## [Task directions]
In full and without alteration, print the entries.

## [Saved data entries]

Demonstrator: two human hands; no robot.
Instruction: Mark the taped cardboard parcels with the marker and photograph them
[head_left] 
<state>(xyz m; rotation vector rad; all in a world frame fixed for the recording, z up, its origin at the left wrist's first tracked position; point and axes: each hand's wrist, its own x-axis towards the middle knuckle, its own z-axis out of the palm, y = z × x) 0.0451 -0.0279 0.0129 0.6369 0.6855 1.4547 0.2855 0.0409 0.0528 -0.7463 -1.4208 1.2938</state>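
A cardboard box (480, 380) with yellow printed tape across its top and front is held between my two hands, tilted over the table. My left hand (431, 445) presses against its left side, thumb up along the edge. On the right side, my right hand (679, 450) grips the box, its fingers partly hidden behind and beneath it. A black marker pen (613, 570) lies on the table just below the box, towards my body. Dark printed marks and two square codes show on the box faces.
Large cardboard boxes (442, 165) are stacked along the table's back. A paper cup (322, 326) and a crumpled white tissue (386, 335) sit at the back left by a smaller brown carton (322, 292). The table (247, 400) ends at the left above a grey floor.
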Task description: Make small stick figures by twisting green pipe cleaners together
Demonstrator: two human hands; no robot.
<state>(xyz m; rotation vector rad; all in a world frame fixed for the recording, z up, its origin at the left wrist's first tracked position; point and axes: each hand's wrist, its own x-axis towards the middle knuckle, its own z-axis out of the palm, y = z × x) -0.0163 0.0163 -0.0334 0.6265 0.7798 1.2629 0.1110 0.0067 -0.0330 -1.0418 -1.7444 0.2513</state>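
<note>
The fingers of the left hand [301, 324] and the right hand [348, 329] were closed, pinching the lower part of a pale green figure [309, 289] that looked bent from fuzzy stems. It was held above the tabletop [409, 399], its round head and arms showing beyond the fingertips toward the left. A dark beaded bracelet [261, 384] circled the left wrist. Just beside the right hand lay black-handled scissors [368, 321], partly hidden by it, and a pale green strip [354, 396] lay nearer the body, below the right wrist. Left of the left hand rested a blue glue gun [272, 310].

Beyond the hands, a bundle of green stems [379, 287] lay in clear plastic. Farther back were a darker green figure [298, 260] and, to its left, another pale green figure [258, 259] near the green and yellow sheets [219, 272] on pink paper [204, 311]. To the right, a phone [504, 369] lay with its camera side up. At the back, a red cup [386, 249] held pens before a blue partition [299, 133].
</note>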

## [Answer area]
Demonstrator: two human hands; no robot.
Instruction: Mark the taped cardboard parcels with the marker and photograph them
[head_left] 
<state>(xyz m; rotation vector rad; all in a world frame fixed for the recording, z up, its origin at the left wrist's first tracked position; point and axes: each hand's wrist, its own x-axis towards the middle knuckle, its own z-axis out of the palm, y = z × x) 0.0451 -0.0279 0.0129 0.6369 0.6855 1.4547 0.2855 0.0409 0.0528 -0.7463 -1.4208 1.2938</state>
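A cardboard box (480, 380) with yellow printed tape across its top and front is held between my two hands, tilted over the table. My left hand (431, 445) presses against its left side, thumb up along the edge. On the right side, my right hand (679, 450) grips the box, its fingers partly hidden behind and beneath it. A black marker pen (613, 570) lies on the table just below the box, towards my body. Dark printed marks and two square codes show on the box faces.
Large cardboard boxes (442, 165) are stacked along the table's back. A paper cup (322, 326) and a crumpled white tissue (386, 335) sit at the back left by a smaller brown carton (322, 292). The table (247, 400) ends at the left above a grey floor.
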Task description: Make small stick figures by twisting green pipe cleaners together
Demonstrator: two human hands; no robot.
<state>(xyz m; rotation vector rad; all in a world frame fixed for the recording, z up, its origin at the left wrist's first tracked position; point and axes: each hand's wrist, its own x-axis towards the middle knuckle, its own z-axis out of the palm, y = z × x) -0.0163 0.0163 -0.0334 0.6265 0.7798 1.2629 0.1110 0.0067 -0.0330 -1.0418 -1.7444 0.2513</state>
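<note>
The fingers of the left hand [301, 324] and the right hand [348, 329] were closed, pinching the lower part of a pale green figure [309, 289] that looked bent from fuzzy stems. It was held above the tabletop [409, 399], its round head and arms showing beyond the fingertips toward the left. A dark beaded bracelet [261, 384] circled the left wrist. Just beside the right hand lay black-handled scissors [368, 321], partly hidden by it, and a pale green strip [354, 396] lay nearer the body, below the right wrist. Left of the left hand rested a blue glue gun [272, 310].

Beyond the hands, a bundle of green stems [379, 287] lay in clear plastic. Farther back were a darker green figure [298, 260] and, to its left, another pale green figure [258, 259] near the green and yellow sheets [219, 272] on pink paper [204, 311]. To the right, a phone [504, 369] lay with its camera side up. At the back, a red cup [386, 249] held pens before a blue partition [299, 133].
</note>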

No further output is expected here.